-- WORK ORDER --
Transcribe exactly each line of the entries, from the opening line to the line with "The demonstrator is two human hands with", with both of those lines included.

Dataset records
= Beginning of Section =
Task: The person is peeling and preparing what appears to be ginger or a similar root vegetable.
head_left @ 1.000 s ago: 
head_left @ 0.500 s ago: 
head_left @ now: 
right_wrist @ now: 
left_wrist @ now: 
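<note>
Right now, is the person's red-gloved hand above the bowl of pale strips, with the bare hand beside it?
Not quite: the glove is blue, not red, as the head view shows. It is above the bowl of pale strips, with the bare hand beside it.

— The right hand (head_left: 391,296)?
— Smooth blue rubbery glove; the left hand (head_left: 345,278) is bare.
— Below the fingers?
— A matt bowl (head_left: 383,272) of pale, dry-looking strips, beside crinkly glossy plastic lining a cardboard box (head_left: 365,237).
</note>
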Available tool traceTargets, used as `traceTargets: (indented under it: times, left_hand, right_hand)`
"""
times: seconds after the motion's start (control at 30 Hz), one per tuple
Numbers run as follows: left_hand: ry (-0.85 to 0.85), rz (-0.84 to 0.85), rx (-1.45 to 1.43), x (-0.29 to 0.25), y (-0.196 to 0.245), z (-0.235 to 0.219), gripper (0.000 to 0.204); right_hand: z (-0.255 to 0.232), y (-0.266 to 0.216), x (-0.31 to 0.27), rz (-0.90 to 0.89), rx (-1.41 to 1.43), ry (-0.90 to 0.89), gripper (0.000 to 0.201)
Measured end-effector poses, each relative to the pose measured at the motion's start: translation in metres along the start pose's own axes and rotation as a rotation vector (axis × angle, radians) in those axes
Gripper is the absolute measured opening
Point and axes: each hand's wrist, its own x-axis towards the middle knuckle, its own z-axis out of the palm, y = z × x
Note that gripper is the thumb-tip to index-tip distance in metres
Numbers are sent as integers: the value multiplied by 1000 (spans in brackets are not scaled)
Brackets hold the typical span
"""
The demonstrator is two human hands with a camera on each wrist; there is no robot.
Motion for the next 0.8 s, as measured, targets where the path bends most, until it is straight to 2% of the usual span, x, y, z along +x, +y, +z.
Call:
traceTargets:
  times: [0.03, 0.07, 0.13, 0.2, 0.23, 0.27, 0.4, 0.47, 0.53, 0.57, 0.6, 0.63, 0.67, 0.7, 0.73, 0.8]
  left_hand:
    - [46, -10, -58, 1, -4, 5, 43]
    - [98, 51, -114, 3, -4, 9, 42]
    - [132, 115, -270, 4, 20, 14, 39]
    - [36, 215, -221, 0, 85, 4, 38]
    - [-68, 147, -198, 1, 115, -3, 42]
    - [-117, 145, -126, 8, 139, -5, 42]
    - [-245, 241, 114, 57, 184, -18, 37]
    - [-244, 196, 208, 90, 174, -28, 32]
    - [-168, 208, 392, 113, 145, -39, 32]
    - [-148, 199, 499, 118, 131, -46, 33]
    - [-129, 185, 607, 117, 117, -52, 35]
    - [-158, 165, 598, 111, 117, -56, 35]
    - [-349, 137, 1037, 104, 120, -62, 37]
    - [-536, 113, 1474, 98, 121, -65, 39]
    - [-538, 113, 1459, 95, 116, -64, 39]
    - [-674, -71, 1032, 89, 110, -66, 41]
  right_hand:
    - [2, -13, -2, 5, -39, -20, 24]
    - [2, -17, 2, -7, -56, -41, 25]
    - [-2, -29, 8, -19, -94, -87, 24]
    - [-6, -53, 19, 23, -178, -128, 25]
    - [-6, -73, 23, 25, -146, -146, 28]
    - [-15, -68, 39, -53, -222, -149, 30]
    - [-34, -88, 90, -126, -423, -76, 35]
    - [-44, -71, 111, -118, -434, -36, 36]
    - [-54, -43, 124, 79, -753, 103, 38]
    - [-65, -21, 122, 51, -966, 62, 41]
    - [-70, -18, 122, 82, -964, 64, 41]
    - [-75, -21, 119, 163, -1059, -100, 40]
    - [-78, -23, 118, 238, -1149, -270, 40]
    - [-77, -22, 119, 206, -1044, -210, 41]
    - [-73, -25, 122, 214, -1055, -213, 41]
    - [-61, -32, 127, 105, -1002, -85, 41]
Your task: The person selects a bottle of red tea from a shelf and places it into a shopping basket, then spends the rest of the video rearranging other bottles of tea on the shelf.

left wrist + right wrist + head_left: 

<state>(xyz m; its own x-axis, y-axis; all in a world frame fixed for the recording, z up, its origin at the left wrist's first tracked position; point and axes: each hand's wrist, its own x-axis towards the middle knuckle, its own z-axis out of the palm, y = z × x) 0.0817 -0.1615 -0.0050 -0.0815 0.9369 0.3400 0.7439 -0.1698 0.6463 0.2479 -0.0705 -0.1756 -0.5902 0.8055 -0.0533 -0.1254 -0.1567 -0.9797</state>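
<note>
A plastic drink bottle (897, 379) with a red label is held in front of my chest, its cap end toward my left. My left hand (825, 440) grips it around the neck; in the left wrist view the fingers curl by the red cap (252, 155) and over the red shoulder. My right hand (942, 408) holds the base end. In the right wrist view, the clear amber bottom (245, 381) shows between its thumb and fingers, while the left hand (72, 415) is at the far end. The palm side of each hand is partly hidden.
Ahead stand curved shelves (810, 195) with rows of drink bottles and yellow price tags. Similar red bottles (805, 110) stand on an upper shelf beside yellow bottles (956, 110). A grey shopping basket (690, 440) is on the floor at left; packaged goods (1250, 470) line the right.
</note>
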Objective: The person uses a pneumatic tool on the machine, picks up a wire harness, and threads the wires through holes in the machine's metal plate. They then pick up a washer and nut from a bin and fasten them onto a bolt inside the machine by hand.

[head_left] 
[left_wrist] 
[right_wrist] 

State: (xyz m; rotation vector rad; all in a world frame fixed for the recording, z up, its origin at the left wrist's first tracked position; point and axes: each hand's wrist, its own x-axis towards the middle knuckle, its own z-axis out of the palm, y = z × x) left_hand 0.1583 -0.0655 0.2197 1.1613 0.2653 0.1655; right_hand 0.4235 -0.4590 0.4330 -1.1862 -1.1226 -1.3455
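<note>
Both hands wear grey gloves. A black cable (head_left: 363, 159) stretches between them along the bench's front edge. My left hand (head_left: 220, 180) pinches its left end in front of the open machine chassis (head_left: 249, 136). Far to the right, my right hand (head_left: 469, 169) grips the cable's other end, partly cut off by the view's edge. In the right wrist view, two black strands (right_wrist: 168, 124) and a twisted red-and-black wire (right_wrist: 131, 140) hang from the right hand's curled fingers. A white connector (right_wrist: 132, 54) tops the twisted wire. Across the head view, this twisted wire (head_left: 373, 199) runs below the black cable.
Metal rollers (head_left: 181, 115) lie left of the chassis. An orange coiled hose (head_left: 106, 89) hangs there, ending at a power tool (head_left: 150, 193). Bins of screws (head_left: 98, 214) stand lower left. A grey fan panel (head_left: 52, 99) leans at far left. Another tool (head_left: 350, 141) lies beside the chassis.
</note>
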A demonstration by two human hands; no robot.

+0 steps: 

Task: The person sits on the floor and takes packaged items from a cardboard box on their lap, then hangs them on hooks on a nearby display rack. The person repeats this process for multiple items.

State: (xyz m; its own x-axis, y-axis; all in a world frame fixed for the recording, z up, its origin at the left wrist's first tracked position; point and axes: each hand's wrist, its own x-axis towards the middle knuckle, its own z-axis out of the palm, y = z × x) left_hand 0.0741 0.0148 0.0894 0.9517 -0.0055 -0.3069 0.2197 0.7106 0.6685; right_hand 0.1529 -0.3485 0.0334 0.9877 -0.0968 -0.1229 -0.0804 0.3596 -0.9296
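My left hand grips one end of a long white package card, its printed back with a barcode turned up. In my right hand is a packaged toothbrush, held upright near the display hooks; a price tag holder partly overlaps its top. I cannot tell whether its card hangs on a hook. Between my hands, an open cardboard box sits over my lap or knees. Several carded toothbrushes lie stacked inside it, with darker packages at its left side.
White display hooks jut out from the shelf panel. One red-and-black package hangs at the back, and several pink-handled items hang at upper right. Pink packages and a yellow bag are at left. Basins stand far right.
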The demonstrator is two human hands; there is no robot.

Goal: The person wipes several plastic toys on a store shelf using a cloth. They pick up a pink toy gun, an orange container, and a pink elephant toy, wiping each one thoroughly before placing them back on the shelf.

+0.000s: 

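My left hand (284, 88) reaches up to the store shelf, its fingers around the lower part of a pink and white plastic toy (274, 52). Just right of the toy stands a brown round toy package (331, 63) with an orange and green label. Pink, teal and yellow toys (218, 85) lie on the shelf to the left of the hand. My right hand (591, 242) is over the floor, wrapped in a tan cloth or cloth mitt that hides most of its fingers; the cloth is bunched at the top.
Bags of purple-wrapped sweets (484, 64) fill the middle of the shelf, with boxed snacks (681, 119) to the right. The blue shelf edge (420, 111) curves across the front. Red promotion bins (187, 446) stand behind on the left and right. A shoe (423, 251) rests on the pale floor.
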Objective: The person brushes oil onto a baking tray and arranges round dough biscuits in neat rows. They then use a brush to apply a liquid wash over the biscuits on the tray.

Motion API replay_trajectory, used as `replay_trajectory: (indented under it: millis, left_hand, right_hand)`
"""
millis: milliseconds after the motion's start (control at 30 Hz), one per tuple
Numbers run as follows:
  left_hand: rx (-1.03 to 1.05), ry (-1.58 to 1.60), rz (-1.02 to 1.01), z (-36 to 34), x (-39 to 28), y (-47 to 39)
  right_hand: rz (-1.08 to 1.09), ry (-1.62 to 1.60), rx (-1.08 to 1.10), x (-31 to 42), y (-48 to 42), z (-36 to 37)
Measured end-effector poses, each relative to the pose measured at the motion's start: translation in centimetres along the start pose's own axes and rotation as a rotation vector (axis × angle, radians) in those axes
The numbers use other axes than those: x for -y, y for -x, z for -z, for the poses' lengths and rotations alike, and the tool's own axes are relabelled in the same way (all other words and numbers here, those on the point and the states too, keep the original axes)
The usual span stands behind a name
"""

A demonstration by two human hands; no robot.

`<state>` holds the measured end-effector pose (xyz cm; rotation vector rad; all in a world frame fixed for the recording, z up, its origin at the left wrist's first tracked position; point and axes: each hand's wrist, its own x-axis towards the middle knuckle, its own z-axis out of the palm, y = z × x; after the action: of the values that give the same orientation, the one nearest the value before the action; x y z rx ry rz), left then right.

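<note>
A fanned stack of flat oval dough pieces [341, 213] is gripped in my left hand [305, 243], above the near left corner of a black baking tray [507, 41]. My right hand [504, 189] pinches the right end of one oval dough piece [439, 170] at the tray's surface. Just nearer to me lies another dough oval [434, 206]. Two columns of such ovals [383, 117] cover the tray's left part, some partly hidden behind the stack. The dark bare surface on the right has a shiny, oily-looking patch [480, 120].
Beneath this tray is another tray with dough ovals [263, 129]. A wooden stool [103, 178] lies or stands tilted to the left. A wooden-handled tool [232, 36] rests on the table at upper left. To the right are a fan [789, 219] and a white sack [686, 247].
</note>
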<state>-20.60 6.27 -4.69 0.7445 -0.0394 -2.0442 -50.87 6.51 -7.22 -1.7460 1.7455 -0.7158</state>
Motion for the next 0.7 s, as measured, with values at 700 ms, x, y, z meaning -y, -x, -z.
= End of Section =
-- SOLUTION TO THIS PROBLEM --
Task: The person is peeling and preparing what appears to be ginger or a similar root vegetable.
head_left @ 1.000 s ago: 
head_left @ 0.500 s ago: 
head_left @ now: 
right_wrist @ now: 
left_wrist @ now: 
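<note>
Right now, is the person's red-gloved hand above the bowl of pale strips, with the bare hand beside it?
Not quite: the glove is blue, not red, as the head view shows. It is above the bowl of pale strips, with the bare hand beside it.

— The right hand (head_left: 391,296)?
— Smooth blue rubbery glove; the left hand (head_left: 345,278) is bare.
— Below the fingers?
— A matt bowl (head_left: 383,272) of pale, dry-looking strips, beside crinkly glossy plastic lining a cardboard box (head_left: 365,237).
</note>
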Available tool traceTargets, used as `traceTargets: (indented under it: times, left_hand, right_hand)`
"""
times: seconds after the motion's start (control at 30 Hz), one per tuple
Numbers run as follows: left_hand: ry (-0.85 to 0.85), rz (-0.84 to 0.85), rx (-1.45 to 1.43), x (-0.29 to 0.25), y (-0.196 to 0.245), z (-0.235 to 0.219), gripper (0.000 to 0.204); right_hand: z (-0.255 to 0.232), y (-0.266 to 0.216), x (-0.31 to 0.27), rz (-0.90 to 0.89), rx (-1.41 to 1.43), ry (-0.90 to 0.89), gripper (0.000 to 0.201)
Measured end-effector poses, each relative to the pose measured at the motion's start: translation in metres along the start pose's own axes and rotation as a rotation vector (axis × angle, radians) in those axes
Gripper is the absolute measured opening
Point and axes: each hand's wrist, its own x-axis towards the middle knuckle, its own z-axis out of the palm, y = z × x
Note that gripper is the thumb-tip to index-tip distance in metres
Numbers are sent as integers: the value multiplied by 1000 (spans in brackets are not scaled)
Brackets hold the typical span
"""
The demonstrator is two human hands with a camera on each wrist; there is no robot.

The exercise has been carried out completely.